The Role of Commercial Spaceflight
–These views are my own, not endorsed by present or past employers. Space colonization is one of my long-standing personal interests.—
The Future of Spaceflight, Part I of III
It’s not hard to get mad on the internet. I came across an article months ago covering either the Virgin Galactic crash or one of the commercial resupply (COTS) failures, which I track like others track Steelers’ losses. (SpaceX lost a vehicle in June. Orbital Sciences lost one in October 2014.) This particular article decried commercial ventures when all NASA has to do is get back on its game.
Pardon me while I drag my soapbox over.
NASA will tell you that it’s handing off routine spaceflight, so it can focus its relatively meager resources on exploration and science. And that’s a fine view. Excitements like the ridiculously complex Curiosity rover landing (Here’s a good summary.) and New Horizons Pluto flyby highlight the thrill of discovery, the joy of conquering technical challenges, and the way science can unite us peacefully as a species.

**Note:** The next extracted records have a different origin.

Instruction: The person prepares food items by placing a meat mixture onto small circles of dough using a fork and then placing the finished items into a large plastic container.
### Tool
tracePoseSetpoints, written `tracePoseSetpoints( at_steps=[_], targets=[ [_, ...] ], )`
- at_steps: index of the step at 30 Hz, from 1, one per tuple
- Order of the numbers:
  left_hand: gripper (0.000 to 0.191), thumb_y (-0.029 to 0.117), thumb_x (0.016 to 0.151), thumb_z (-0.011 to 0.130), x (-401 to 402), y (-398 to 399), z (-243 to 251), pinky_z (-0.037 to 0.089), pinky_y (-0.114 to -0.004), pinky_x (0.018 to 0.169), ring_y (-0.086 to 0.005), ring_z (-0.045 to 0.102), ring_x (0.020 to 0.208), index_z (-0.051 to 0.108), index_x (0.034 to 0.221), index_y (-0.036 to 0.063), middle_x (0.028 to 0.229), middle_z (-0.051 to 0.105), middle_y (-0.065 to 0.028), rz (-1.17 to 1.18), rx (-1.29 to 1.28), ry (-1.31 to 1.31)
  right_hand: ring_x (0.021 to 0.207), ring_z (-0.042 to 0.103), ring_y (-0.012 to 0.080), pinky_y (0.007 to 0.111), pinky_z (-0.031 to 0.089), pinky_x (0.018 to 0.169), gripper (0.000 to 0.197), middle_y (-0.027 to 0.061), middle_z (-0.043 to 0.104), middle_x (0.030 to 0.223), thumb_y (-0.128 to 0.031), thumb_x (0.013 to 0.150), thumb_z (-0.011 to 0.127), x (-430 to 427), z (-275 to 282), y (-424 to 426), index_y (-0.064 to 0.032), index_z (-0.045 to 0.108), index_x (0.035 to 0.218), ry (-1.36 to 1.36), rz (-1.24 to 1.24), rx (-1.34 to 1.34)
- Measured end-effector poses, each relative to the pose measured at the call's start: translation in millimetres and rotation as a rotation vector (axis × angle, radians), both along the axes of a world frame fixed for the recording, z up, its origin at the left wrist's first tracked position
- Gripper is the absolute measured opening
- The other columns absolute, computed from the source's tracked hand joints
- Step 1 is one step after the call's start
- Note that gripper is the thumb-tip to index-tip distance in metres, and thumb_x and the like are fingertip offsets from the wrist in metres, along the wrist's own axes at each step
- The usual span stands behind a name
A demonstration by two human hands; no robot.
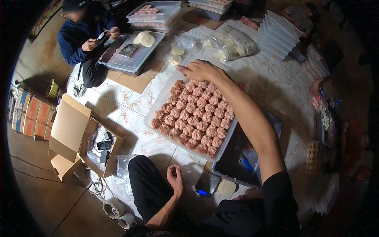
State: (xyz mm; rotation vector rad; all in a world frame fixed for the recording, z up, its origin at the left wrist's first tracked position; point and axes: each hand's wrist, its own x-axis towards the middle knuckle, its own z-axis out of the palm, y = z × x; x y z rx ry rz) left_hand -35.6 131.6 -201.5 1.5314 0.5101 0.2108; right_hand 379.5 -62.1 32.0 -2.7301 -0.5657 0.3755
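Note:
Rows of raw minced-meat balls [192, 118] fill much of a translucent plastic tray [151, 114] in front of me. My right hand [200, 70] reaches across to the tray's far end, just beyond the balls; its fingertips are partly hidden, and whether it holds something cannot be told. Low over the floor near my knee, my left hand [175, 179] is curled, with a dark interior where any contents are unclear. Under my right forearm lies a dark tray [231, 161] with a fork [236, 147] and a blue-handled tool [247, 163]. Round pale wrappers [226, 187] lie beside it.
A phone-like dark slab [207, 182] lies near my legs. An open cardboard box [69, 130] with electronics stands left. Another person [86, 38] sits at the upper left by a lidded tray [134, 56]. Bagged wrappers [231, 43] and stacked trays [278, 34] are farther back; cups [125, 220] sit lower left.

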Motion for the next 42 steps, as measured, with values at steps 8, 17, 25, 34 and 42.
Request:
tracePoseSetpoints(
  at_steps=[8,17,25,34,42],
  targets=[
    [0.017,0.006,0.089,0.075,-27.0,-47.1,62.6,0.051,-0.031,0.070,-0.0179,0.061,0.077,0.067,0.103,-0.0011,0.087,0.065,-0.0092,-0.657,0.340,-0.217,0.099,0.069,0.0411,0.050,0.055,0.089,0.029,0.0241,0.069,0.097,-0.028,0.098,0.063,-131.7,66.7,-39.7,-0.0065,0.070,0.115,-0.608,0.005,0.204],
    [0.045,0.036,0.095,0.066,-87.5,-119.3,-20.5,0.037,-0.050,0.116,-0.0390,0.049,0.135,0.067,0.129,0.0072,0.139,0.058,-0.0207,-1.616,1.001,-0.372,0.107,0.066,0.0447,0.052,0.051,0.096,0.052,0.0340,0.066,0.113,-0.030,0.077,0.082,-363.9,-131.5,-170.8,0.0046,0.069,0.113,0.214,-0.460,-0.162],
    [0.023,0.013,0.087,0.061,-83.8,-143.8,-4.1,0.048,-0.046,0.103,-0.0365,0.060,0.118,0.076,0.105,0.0078,0.120,0.068,-0.0210,-1.607,0.734,-0.238,0.092,0.068,0.0452,0.053,0.054,0.081,0.026,0.0266,0.070,0.091,-0.002,0.076,0.075,-424.3,-223.2,-192.5,0.0022,0.068,0.100,-0.096,-0.685,0.107],
    [0.028,0.008,0.088,0.056,-85.5,-146.3,4.6,0.050,-0.046,0.102,-0.0361,0.062,0.116,0.072,0.111,0.0070,0.113,0.070,-0.0183,-1.510,0.710,-0.310,0.096,0.069,0.0495,0.057,0.054,0.082,0.019,0.0347,0.068,0.102,-0.002,0.093,0.056,-392.7,-117.6,-235.5,0.0109,0.070,0.094,-0.209,-0.916,-0.045],
    [0.019,0.006,0.094,0.058,-66.7,-146.7,21.2,0.055,-0.047,0.089,-0.0392,0.067,0.102,0.068,0.110,0.0030,0.109,0.068,-0.0205,-1.415,0.559,-0.749,0.089,0.070,0.0500,0.055,0.057,0.078,0.015,0.0363,0.067,0.091,0.005,0.084,0.058,-411.9,-201.7,-244.5,0.0111,0.071,0.086,-0.201,-0.894,0.001]
  ],
)
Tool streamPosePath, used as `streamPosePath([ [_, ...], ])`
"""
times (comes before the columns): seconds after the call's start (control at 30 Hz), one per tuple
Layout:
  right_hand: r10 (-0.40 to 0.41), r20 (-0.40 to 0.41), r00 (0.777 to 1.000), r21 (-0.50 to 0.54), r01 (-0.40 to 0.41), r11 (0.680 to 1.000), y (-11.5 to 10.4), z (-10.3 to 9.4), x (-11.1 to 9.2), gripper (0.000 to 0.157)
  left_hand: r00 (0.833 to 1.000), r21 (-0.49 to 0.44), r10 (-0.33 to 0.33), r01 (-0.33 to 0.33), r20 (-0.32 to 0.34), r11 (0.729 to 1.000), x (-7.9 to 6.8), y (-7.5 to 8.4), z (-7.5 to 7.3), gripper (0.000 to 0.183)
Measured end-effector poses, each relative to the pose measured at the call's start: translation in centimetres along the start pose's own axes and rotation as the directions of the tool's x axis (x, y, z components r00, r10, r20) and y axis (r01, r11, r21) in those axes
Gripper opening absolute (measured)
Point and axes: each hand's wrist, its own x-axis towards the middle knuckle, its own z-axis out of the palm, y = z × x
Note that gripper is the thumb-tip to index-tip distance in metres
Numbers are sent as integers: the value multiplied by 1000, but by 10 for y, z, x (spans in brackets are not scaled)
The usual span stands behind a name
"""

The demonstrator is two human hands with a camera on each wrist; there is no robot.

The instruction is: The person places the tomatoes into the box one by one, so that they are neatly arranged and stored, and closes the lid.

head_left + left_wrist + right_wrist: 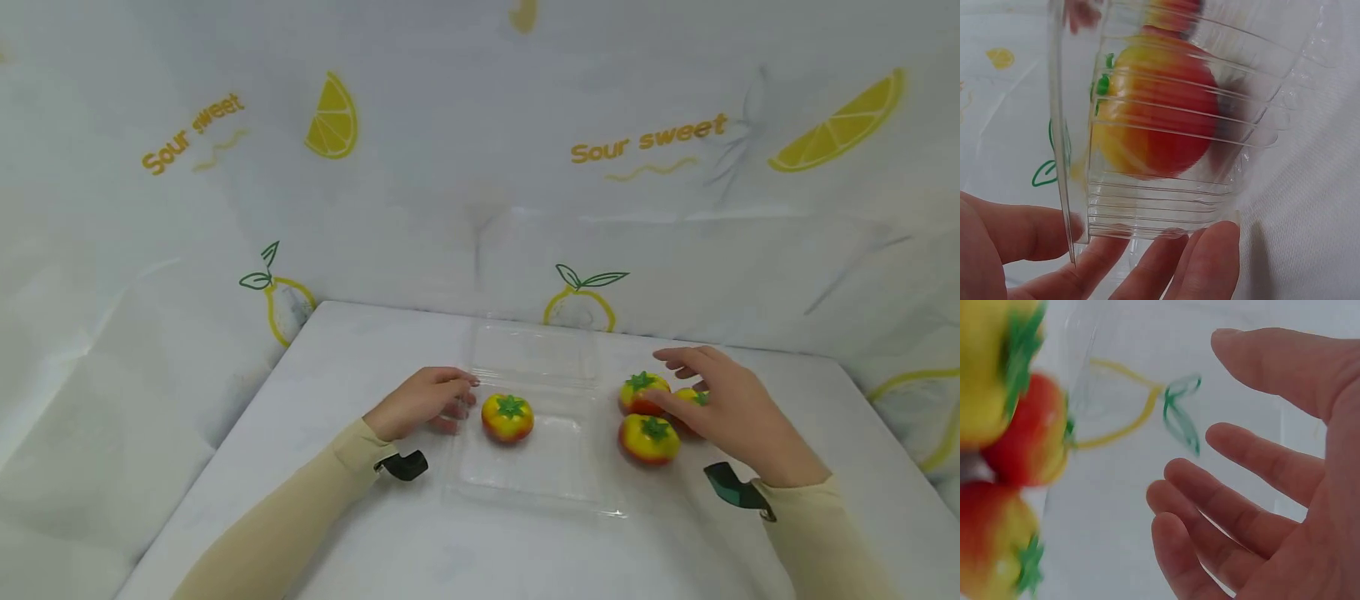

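Observation:
A clear plastic box [525, 492] with its lid [528, 348] folded back holds one yellow-and-red toy tomato [507, 418] with a green star-shaped top. My left hand [429, 400] is at the box's left side. In the left wrist view its fingers [1154, 265] lie against the ribbed outer wall, one fingertip right by the rim, and the tomato [1160, 106] shows through the plastic. On the right, my right hand [723, 408] hovers over three more toy tomatoes [649, 439], its fingers spread and slightly bent. Nothing lies between its fingers in the right wrist view.
A white table [480, 558] carries everything. Behind it and at the sides hangs a white sheet [450, 167] printed with lemons and lettering. The lid reaches toward the table's back edge. Black straps [405, 465] sit at both wrists.

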Motion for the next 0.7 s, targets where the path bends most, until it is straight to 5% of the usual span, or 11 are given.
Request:
streamPosePath([
  [0.13, 72, -13, 997, 13, -72, 997, 36, -4, -6, 71, 1000, 0, 6, -6, -1, 1000, -2, 0, -1, 36],
  [0.33, 184, 84, 979, 15, -186, 982, 69, 1, -10, 83, 1000, 0, -1, 1, 0, 1000, 0, -2, 0, 36],
  [0.7, 228, 206, 952, 68, -246, 967, 107, 10, -12, 86, 1000, 8, -10, 10, -19, 1000, 2, -3, 4, 34],
])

But let’s face it: NASA, bogged down by federal budgets and bureaucratic oversight, can do only so much. One slip, and it ends up in media crosshairs, just like private companies do. But unlike them, NASA is funded by the elected officials the media’s consumers choose. NASA’s direction isn’t decided by a focused group with the luxury of ignoring public opinion to keep its missions centered. NASA must be cautious above all else.
Caution and innovation can go only so far, so fast.

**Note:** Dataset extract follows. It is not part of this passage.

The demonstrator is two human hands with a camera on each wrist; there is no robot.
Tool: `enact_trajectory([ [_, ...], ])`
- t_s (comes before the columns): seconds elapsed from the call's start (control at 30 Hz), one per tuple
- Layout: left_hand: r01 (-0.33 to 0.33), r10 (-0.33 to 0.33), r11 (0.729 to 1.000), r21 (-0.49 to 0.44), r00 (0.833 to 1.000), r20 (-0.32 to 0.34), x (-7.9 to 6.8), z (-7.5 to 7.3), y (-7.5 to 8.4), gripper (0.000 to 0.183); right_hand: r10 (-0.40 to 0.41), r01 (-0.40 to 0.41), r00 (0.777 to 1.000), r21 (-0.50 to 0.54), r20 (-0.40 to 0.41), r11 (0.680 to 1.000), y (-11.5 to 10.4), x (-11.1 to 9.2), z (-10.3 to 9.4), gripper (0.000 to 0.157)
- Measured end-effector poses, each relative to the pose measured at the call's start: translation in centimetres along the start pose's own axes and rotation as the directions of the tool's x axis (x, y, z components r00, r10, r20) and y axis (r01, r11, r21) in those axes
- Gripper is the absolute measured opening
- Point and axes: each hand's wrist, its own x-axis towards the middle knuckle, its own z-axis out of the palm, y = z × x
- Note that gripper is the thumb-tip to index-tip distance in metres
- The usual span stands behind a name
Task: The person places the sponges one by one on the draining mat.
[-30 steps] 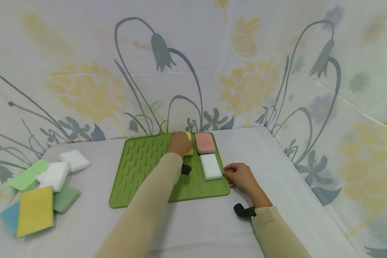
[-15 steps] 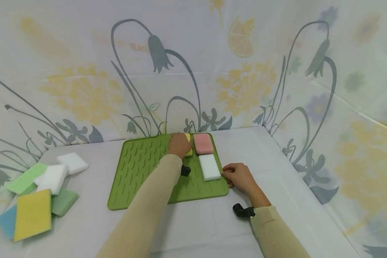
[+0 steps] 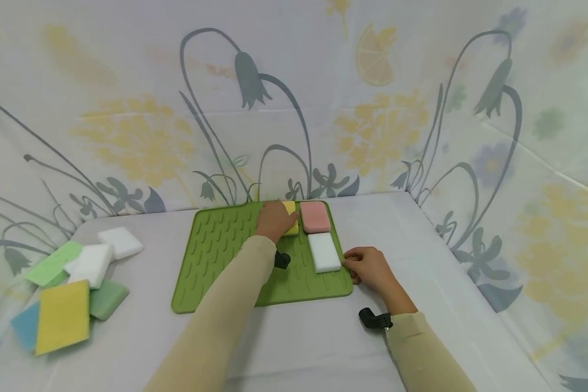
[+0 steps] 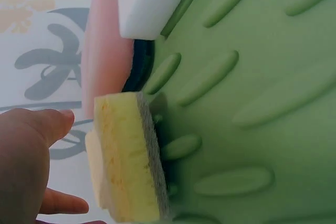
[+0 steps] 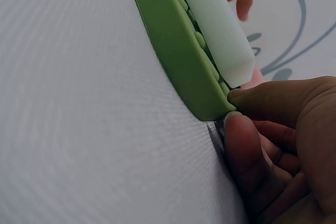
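Note:
My left hand point(image 3: 276, 220) is over a yellow sponge point(image 4: 123, 156) with a grey scouring side, at the back of a green ridged mat point(image 3: 215, 256). In the left wrist view, the hand's thumb and a finger stretch out beside the sponge, with the thumb apart from it. My right hand point(image 3: 369, 268) pinches the mat's right edge between thumb and finger, as the right wrist view shows close up. Just inside that edge lies a white sponge point(image 3: 324, 253), and behind it a pink sponge point(image 3: 316, 216).
A loose pile on the left of the white-covered table point(image 3: 304, 348) holds a yellow sheet point(image 3: 63, 318), a blue piece point(image 3: 26, 325), green pieces and white blocks point(image 3: 120, 243). A flower-printed cloth point(image 3: 294, 81) stands behind the table and along its right side.
The left hand has shifted slightly left on the mat, and more of the yellow sponge shows beside it. The right hand stays at the mat's edge.

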Motion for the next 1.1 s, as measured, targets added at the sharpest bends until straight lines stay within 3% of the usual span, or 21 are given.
enact_trajectory([
  [0.13,-0.018,0.019,0.999,0.031,1.000,-0.020,0.0,-0.2,-0.8,0.057,-0.009,0.009,1.000,-0.001,0.003,1.000,0.0,0.0,0.0,0.030],
  [0.27,-0.031,0.031,1.000,0.004,0.999,-0.036,-0.2,-0.3,-1.8,0.056,-0.014,0.014,1.000,-0.003,0.005,1.000,-0.2,-0.1,0.0,0.030],
  [0.53,0.023,-0.023,0.997,-0.074,1.000,-0.004,-1.2,-1.2,-3.6,0.052,-0.013,0.013,1.000,-0.008,0.001,1.000,-0.2,-0.2,0.1,0.031],
  [0.7,0.035,-0.039,0.996,-0.076,0.998,-0.043,-2.3,-1.9,-4.6,0.044,-0.009,0.009,1.000,-0.012,-0.002,1.000,-0.1,-0.1,0.1,0.031],
  [1.1,-0.003,-0.006,0.997,-0.072,0.993,-0.121,-4.1,-2.8,-8.2,0.040,-0.016,0.016,1.000,-0.025,-0.008,1.000,-0.3,-0.1,0.2,0.031],
])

A company can take risks, recover from missteps, and act on fewer interests. It has a lot more latitude to decide what it will focus on—and that’s a head start. Companies have a lot more flexibility where government organizations do not.
In the end, if we want to get off the planet, private corporations will be the ones to make it happen, whether by space tourism (Virgin Galactic or Bigelow Aerospace), asteroid mining (Planetary Resources), or microgravity pharmaceuticals (who’ll start this with me?).
If all goes well, it’s just a matter of time.